L’Association des Médias en Ligne du Tchad (AMET) tire la sonnette d’alarme après la plainte déposée par l’Hôpital de la Renaissance contre le journal Tribune Échos et la convocation de sa Directrice de publication, Zara Tchari, à la Police judiciaire.
Dans un communiqué publié le 13 mars 2026 à N’Djamena, l’organisation de défense des médias exprime sa « profonde inquiétude » face à ce qu’elle qualifie d’atteinte grave à la liberté de la presse. Selon l’AMET, la procédure engagée contre la journaliste, qui pourrait être présentée au parquet le 16 mars au Tribunal de grande instance de N’Djamena, traduit une volonté manifeste d’intimider les professionnels des médias.

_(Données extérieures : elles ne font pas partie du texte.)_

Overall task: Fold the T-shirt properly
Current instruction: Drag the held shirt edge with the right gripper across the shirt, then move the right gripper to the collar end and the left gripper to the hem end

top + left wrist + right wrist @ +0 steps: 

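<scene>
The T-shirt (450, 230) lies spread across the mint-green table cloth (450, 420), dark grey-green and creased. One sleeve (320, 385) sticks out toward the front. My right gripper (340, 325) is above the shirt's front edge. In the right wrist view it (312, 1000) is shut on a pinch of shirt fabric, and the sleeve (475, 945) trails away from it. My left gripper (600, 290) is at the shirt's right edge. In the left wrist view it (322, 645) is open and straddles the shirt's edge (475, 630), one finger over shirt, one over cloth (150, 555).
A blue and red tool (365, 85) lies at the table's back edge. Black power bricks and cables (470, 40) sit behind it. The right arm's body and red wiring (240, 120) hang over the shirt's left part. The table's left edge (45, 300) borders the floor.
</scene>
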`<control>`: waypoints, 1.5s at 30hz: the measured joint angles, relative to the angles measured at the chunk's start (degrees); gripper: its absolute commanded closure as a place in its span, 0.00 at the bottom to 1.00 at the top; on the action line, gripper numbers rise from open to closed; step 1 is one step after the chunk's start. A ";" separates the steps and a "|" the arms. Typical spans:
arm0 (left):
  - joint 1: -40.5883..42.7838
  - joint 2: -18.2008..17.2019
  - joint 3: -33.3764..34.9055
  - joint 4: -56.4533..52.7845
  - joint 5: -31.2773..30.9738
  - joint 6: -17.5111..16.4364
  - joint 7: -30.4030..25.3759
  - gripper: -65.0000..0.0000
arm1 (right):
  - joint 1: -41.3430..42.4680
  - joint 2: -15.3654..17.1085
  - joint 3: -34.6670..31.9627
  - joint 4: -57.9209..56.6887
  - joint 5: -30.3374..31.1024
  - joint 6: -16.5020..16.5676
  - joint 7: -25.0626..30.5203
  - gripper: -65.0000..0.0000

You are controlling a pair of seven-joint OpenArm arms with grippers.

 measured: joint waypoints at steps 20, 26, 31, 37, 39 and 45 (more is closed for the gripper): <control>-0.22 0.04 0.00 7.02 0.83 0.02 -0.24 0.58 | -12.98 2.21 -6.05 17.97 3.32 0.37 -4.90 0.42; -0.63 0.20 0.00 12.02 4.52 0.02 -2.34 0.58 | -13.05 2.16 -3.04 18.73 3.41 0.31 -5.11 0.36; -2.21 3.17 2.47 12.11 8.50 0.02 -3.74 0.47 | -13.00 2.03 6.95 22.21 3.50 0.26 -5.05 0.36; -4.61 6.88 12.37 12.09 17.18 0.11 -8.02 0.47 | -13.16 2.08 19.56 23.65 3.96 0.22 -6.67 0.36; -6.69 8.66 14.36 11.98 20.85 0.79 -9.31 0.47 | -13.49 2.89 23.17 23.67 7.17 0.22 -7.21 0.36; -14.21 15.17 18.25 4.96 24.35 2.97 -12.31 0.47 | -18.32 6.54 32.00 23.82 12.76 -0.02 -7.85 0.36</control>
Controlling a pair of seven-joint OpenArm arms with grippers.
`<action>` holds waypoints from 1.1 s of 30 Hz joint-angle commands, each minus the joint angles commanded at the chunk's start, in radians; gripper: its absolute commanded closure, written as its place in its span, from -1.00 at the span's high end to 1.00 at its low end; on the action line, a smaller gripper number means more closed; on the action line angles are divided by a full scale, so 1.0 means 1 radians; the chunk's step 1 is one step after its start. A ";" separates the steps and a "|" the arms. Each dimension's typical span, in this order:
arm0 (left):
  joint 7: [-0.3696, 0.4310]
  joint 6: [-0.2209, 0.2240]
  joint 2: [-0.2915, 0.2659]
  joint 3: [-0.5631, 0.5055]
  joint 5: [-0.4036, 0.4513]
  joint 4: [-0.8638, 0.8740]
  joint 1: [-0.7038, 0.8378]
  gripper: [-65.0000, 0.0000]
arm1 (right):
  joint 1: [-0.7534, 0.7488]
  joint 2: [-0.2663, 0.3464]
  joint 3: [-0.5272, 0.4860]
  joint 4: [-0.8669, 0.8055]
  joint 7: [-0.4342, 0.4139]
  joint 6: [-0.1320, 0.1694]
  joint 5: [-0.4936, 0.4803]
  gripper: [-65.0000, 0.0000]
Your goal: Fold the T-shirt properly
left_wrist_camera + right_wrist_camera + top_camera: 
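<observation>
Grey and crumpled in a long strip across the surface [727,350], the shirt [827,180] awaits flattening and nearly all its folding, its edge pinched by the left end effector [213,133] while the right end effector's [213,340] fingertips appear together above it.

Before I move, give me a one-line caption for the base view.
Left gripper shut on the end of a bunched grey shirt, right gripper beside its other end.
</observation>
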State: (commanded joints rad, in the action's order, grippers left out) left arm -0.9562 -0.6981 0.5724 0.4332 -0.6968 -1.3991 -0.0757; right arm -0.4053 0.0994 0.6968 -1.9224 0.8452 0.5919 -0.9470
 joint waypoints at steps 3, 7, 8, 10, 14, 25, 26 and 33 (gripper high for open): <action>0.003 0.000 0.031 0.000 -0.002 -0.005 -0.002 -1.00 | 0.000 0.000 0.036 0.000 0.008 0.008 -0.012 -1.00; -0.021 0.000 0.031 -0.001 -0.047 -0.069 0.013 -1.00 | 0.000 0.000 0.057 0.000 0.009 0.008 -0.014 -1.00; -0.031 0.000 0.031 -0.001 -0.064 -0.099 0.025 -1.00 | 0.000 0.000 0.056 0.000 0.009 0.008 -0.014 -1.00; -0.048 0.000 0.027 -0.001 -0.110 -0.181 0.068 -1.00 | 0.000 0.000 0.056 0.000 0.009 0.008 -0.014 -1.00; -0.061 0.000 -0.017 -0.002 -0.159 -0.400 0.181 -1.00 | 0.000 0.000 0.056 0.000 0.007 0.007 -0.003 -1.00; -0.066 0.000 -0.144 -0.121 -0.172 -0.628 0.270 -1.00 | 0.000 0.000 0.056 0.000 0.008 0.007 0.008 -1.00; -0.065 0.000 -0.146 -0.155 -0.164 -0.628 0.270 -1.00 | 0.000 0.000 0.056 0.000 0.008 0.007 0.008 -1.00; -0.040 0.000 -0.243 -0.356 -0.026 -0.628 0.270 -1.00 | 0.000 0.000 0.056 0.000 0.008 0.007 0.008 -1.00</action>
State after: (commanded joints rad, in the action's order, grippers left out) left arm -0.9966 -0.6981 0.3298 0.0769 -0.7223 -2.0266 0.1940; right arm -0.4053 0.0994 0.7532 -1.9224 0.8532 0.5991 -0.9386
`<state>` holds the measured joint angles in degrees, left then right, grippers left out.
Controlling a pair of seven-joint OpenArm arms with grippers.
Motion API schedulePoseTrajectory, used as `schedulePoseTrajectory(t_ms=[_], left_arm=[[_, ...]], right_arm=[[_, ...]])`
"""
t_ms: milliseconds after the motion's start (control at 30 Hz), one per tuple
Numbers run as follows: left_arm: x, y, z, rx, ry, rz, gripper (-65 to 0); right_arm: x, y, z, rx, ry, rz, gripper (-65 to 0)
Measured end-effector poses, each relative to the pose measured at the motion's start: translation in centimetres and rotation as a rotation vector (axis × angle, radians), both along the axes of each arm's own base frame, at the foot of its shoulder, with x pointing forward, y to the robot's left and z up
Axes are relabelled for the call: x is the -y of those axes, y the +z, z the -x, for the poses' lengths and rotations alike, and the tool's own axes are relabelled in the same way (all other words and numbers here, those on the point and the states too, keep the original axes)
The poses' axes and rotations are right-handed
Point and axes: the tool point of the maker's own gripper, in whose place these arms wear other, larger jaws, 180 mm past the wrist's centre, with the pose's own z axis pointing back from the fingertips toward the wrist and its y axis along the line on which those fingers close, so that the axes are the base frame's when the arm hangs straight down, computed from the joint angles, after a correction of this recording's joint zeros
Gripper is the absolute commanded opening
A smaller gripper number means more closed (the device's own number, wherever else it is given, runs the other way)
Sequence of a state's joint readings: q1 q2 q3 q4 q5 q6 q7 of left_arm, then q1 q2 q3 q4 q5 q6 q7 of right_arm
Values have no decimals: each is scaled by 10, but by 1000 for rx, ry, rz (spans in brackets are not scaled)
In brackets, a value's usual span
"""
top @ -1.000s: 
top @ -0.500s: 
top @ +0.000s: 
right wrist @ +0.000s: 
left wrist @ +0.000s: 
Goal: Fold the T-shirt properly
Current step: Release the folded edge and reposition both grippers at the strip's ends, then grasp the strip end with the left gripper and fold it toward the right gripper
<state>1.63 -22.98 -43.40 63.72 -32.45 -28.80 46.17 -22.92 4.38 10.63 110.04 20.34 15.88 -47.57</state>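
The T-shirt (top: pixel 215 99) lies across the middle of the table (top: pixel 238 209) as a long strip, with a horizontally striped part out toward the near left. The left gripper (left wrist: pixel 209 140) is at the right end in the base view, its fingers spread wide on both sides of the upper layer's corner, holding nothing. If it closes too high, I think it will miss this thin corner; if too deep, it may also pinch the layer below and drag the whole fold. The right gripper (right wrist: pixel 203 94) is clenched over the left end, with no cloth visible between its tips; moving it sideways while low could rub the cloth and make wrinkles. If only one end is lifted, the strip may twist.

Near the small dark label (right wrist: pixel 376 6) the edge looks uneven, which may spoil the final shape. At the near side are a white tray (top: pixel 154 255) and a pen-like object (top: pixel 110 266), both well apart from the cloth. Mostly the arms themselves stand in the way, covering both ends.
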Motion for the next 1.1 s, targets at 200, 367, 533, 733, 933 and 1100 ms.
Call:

Pour l’association, le recours direct à la justice constitue une dérive préoccupante. Elle rappelle que les différends liés aux contenus médiatiques devraient d’abord être examinés par la Haute Autorité des Médias et de l’Audiovisuel (HAMA), l’organe chargé de réguler le secteur. « Cette judiciarisation abusive contribue à instaurer un climat de défiance entre les médias et les établissements hospitaliers », dénonce l’AMET.
L’organisation va plus loin en accusant l’Hôpital de la Renaissance de chercher à restreindre l’accès des journalistes aux structures publiques de santé. Elle estime que les hôpitaux, en tant que services publics, doivent rester accessibles aux médias afin de permettre un travail d’information, d’alerte et de veille citoyenne.
Face à cette situation, l’AMET affiche son soutien total au journal Tribune Échos et à sa directrice de publication, Zara Tchari.
Son président, Bello Bakary Mana, appelle les autorités judiciaires à faire respecter les droits de la défense et à rejeter une plainte qu’il considère comme une tentative d’instrumentalisation de la justice contre les médias.
Dans un contexte déjà fragile pour la liberté de la presse au Tchad, cette affaire relance le débat sur les rapports souvent tendus entre institutions publiques et journalistes, ainsi que sur le respect des mécanismes de régulation prévus par la loi.